It is often difficult to get a busy legislator to read a lengthy document, so here is a short one page list of some the reasons this is a bad bill.  If you use this list, please be sure to study up on the issues so that you can expand on these items or explain them in detail.

See the list.

WHY THE MERGER IS A BAD IDEA

HB2350/SB6563 is unneeded legislation that threatens the guarantees and promises made to all firefighters and police officers (both active and retired) by the State of Washington. It defers payment of up to $80 million in State pension contributions over the remainder of this biennium, and creates a merged system with increased risks of future underfunding and large increases in contribution rates.

LEOFF Benefit Protections – The bill claims to protect benefits as they existed in July 2003 but does not speak to a significant portion of LEOFF 1 benefits, nor does it guarantee local disability boards.

State Savings - State contributions to LEOFF 2 are suspended immediately upon passage of the bill for the remainder of the 2011-13 biennium shorting the funds by as much as $80 million with no plan for restoring the withheld money. There is no reduction in employer or member rates.

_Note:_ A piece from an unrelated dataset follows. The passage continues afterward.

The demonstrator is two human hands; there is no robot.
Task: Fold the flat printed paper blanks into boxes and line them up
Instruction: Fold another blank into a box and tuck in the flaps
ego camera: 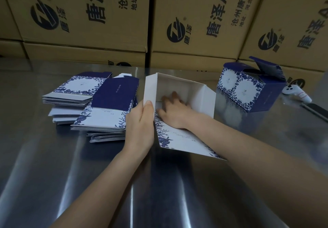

Future LEOFF Funding – The assets in the LEOFF 1 retirement fund are projected to be more than sufficient to meet the future liabilities of the plan. Only a set of pessimistic assumptions could put LEOFF 1 into pay-as-you-go (“pay-go”) status. The possibility of such an occurrence is unlikely.

“Pay-go” risk placed on LEOFF 2 member and employers - An increase in LEOFF 1 costs would become the shared responsibility of LEOFF members, LEOFF employers and the State according to the 50-30-20 ratio currently in place for LEOFF 2 (Section 10). Significant increases in pension contributions would occur.

Below are several facts of what HB 2350 would do:

  • Merges LEOFF 2 assets and liabilities with LEOFF 1 assets and liabilities. Both LEOFF Plans have very similar assets, liabilities, smoothed market losses and fund balances.

  • Create a risk of a significant rise in pension contributions by working LEOFF member, employers and the state.

  • Deny LEOFF 1 members effective participation in the governance of the pension..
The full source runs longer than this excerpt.